* Exercise objective
Reproduce, please, only the lines from the first line below to the line containing "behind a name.", inclusive.
>>>>>
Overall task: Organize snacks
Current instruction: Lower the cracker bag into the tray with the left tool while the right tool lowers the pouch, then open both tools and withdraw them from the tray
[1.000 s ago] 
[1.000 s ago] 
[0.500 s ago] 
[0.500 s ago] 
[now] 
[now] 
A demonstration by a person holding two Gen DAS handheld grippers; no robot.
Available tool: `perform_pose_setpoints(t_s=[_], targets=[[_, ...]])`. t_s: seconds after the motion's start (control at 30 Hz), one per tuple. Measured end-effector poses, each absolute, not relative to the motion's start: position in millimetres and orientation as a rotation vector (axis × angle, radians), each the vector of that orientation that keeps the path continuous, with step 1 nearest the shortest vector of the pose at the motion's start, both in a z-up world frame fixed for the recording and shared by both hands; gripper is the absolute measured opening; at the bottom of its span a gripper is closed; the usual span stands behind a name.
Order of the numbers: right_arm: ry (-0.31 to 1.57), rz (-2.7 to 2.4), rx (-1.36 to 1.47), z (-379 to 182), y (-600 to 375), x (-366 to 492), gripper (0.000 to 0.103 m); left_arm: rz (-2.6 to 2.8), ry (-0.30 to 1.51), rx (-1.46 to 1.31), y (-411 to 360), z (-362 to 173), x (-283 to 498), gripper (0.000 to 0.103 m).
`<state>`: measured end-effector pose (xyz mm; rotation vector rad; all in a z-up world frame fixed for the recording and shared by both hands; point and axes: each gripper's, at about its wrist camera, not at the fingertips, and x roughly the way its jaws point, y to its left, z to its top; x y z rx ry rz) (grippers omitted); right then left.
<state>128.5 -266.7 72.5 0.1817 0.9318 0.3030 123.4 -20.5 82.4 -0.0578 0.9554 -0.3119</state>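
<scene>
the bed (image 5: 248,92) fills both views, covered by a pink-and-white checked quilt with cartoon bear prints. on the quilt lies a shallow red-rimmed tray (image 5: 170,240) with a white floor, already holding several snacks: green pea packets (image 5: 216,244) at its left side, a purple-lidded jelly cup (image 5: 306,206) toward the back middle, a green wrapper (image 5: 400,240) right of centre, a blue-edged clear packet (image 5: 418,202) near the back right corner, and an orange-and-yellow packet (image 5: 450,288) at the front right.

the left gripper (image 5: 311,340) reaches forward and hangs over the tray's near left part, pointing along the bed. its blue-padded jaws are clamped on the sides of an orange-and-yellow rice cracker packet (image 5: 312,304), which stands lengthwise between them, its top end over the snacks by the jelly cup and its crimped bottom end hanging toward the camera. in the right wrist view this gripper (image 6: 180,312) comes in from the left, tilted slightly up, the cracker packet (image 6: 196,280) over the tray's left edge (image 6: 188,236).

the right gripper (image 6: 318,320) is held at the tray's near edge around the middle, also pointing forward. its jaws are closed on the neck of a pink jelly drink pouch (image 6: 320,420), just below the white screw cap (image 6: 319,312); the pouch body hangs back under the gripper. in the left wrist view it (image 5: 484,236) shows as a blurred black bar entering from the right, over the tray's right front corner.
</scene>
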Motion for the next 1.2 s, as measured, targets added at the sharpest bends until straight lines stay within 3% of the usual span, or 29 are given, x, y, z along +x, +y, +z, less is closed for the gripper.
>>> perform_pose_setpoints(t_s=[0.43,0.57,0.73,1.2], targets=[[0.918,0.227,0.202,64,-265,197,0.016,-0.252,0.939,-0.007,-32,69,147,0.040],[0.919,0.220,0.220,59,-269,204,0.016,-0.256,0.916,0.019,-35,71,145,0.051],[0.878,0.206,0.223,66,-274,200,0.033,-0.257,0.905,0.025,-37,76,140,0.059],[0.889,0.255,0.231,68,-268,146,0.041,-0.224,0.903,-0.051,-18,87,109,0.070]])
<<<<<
* Result of this task
Overall task: Organize snacks
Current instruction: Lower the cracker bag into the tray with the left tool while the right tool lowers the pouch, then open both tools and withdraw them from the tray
[1.000 s ago] 
[1.000 s ago] 
[0.500 s ago] 
[0.500 s ago] 
[now] 
[now] 
A demonstration by a person holding two Gen DAS handheld grippers; no robot.
Available tool: `perform_pose_setpoints(t_s=[_], targets=[[_, ...]])`. t_s: seconds after the motion's start (control at 30 Hz), one per tuple. Measured end-effector poses, each absolute, not relative to the motion's start: position in millimetres and orientation as a rotation vector (axis × angle, radians), each the vector of that orientation that keeps the path continuous, with step 1 nearest the shortest vector of the pose at the motion's start, both in a z-up world frame fixed for the recording and shared by both hands; gripper is the absolute measured opening; at the bottom of its span a gripper is closed; the usual span stands behind a name.

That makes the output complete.